Robots Inspired By Water Creatures: Photos
Take a surreal dip with these aquatic robots.
Water, mechanical components and electronics don't mix easily, but that never stopped roboticists from plunging in deep. Meet the animal-inspired aquatic bots that are making waves.
One day a powerful robotic octopus with soft, grasping arms could pull you out of treacherous waters and save your life. An interdisciplinary European project to engineer a full-body octopus robot has produced a functional prototype. Led by Cecilia Laschi from the Scuola Superiore Sant'Anna in Pisa, a working version with silicone arms and artificial muscles was displayed at the London Science Museum last fall.
Swiss bio-roboticists trying to understand how to improve vertebrae movement first made a robotic salamander prototype in 2007. Last spring Auke Ijspeert and his Biorobotics Laboratory colleagues at EPFL in Switzerland demonstrated the next-gen version, called Salamandra robotica II. This little guy sports a neural network modeled on a real one and can crawl, walk and swim much faster than the first. It moves when scientists trigger electrical signals connected to distributed microcontrollers. In an outdoor demo, the robotic salamander went from the shore to the water and swam with swans.

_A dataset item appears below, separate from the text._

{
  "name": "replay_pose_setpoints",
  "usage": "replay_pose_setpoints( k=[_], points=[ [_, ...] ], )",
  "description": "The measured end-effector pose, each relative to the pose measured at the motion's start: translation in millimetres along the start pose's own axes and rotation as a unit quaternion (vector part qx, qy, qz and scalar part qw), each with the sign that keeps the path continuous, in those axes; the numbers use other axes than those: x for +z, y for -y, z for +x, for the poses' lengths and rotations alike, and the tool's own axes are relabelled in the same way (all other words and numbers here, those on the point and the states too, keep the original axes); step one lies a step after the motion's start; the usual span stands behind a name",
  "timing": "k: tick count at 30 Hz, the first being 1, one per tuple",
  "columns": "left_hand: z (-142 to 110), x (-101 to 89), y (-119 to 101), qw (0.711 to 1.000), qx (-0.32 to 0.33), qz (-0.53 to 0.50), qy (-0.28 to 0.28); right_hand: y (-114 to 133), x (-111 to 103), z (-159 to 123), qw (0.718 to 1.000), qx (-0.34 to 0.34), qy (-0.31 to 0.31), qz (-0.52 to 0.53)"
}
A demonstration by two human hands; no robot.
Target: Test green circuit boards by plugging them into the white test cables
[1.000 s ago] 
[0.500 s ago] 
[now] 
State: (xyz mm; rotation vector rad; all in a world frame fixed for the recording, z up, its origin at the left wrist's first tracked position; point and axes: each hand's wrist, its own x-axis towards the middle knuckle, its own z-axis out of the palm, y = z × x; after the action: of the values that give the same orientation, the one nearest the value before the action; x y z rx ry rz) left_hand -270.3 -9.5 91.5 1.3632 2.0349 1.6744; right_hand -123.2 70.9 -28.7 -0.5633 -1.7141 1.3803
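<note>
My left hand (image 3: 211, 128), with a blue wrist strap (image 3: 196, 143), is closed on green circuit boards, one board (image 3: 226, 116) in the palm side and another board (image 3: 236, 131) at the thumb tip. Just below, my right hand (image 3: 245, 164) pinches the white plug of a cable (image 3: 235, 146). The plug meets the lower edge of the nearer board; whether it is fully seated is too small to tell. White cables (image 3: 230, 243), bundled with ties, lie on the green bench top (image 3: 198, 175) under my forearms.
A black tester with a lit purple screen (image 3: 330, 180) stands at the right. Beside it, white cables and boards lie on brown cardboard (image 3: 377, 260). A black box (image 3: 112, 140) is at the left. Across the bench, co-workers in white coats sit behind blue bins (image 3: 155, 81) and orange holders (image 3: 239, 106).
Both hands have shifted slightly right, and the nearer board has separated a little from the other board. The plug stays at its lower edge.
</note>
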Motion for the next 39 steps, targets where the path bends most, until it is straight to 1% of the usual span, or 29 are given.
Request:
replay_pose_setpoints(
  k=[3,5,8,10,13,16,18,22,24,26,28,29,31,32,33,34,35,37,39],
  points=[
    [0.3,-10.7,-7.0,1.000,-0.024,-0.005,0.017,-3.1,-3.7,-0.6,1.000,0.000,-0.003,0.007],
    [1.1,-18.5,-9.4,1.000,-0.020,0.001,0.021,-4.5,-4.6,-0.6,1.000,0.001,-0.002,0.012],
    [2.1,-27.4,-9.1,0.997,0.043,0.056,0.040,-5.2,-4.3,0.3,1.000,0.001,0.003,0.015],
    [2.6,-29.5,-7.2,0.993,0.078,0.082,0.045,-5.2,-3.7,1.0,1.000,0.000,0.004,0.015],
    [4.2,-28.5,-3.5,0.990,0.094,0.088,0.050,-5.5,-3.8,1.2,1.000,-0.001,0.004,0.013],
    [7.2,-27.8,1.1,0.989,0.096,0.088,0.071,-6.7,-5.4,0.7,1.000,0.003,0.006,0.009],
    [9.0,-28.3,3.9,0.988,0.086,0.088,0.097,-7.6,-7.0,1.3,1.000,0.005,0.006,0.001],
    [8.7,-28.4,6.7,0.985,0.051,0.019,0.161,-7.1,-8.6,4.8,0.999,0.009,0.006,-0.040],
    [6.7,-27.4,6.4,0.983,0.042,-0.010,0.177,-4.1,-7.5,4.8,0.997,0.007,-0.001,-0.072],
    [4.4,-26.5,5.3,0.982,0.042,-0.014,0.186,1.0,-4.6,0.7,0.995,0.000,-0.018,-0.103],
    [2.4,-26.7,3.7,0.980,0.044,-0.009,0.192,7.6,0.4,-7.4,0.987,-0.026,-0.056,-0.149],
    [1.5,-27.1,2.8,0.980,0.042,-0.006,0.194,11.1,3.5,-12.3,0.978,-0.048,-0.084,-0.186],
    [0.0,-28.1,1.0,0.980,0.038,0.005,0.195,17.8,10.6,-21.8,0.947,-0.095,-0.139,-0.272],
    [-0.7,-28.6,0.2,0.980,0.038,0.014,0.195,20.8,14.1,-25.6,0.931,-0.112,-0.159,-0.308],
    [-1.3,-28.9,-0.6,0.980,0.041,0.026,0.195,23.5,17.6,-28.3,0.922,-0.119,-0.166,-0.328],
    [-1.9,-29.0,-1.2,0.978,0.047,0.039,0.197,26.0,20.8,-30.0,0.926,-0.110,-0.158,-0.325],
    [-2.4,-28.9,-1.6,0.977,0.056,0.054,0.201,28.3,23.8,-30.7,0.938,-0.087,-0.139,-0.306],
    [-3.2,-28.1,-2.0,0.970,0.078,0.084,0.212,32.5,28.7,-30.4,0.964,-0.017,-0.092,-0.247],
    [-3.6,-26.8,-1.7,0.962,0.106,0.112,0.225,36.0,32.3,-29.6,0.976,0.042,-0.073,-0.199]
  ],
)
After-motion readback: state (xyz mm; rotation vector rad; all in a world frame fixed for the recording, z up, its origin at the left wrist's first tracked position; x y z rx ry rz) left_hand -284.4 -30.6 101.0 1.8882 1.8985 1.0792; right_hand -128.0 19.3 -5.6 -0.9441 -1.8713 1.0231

A team of mechanical engineers from the Swiss Federal Institute of Technology is testing the waters with a robotic turtle created for autonomous underwater navigation. The 3.3-foot-long robotic sea turtle called Naro-Tartaruga weighs 165 pounds and can swim fairly quickly, too. In November, the team took the prototype for its first swim tests in a pool. The robot's actuated fin system helped it move naturally underwater. For a brief moment, one of the scientists even rode the bot.
Engineers at the Virginia Tech College of Engineering started small last year, creating a robotic jellyfish dubbed RoboJelly that you could hold in your hands. Then in March they went big with a 5-foot-7 silicone-covered prototype called Cyro that weighs 170 pounds. The battery-powered robot development, led by professor Shashank Priya, is part of a larger U.S. Navy-funded project. Jellyfish naturally thrive in all kinds of different environments and use little energy to move so an autonomous robotic one could monitor and explore oceans continuously.
Is that a frog in your stomach? University of Leeds engineers looked to tree frogs' gripping feet as inspiration for a robotic camera that could safely move around slippery internal tissues during abdominal surgery. Engineering professor Anne Neville headed the research, noting that tree frogs have channels on their feet so they can build capillary bridges on wet surfaces. Her group's frog-like robot has four feet and can currently hold half an ounce. The team plans to scale down the prototype to keyhole surgery size.
Engineers from the National University of Singapore used real carp as their inspiration to design two fish-like autonomous underwater vehicles that could detect pipeline leaks and help lay communication cable. Both have flexible fins and internal ballast systems. One is nearly five feet long and can dive down suddenly. The other is smaller, more agile and swims near the surface. Robotic fish are also being eyed for military uses. The Department of Homeland Security is funding a robotic tuna development called the BIOSwimmer that could look for suspicious activities around marine vessels.
When human scientists set out to tail sharks in the water, it makes sense to do it like a shark: silently and autonomously with specialized signaling. This summer engineering professor Christopher Clark from Harvey Mudd College and California State University Long Beach biologist Chris Lowe are deploying a pair of autonomous underwater vehicles to follow sharks off the California coast. The sensor-laden robots can continuously monitor tagged sharks and communicate to circle a particular shark at the same subtle distance. While lurking underwater they'll gather data on shark hotspots.
Batoid rays are known for moving quickly, efficiently and gracefully through the water -- beneficial characteristics for an autonomous underwater vehicle. A team of interdisciplinary researchers from the University of Virginia, UCLA, West Chester University and Princeton engineered a version based on the manta ray last year. Their bio-inspired Mantabot contains expanding and contracting mechanisms inside silicone wings that are operated via remote control, allowing it to move just like a real one.
When the world's first amphibious robotic snake became declassified, Discovery aired freaky video of it in 2010. The robosnake demonstrated impressive speed, both in hallways and the pool. It also sported a brightly lit "eye" containing a camera. Instead of preying on unsuspecting civilians, the robot was created for applications such as locating victims following an earthquake and performing minimally invasive surgery. On a more practical level, technologists at the Fortune Institute of Technology in Taiwan designed a robotic snake called BioCleaner2 that contains special bacteria to clean toxic metals from water as it moves.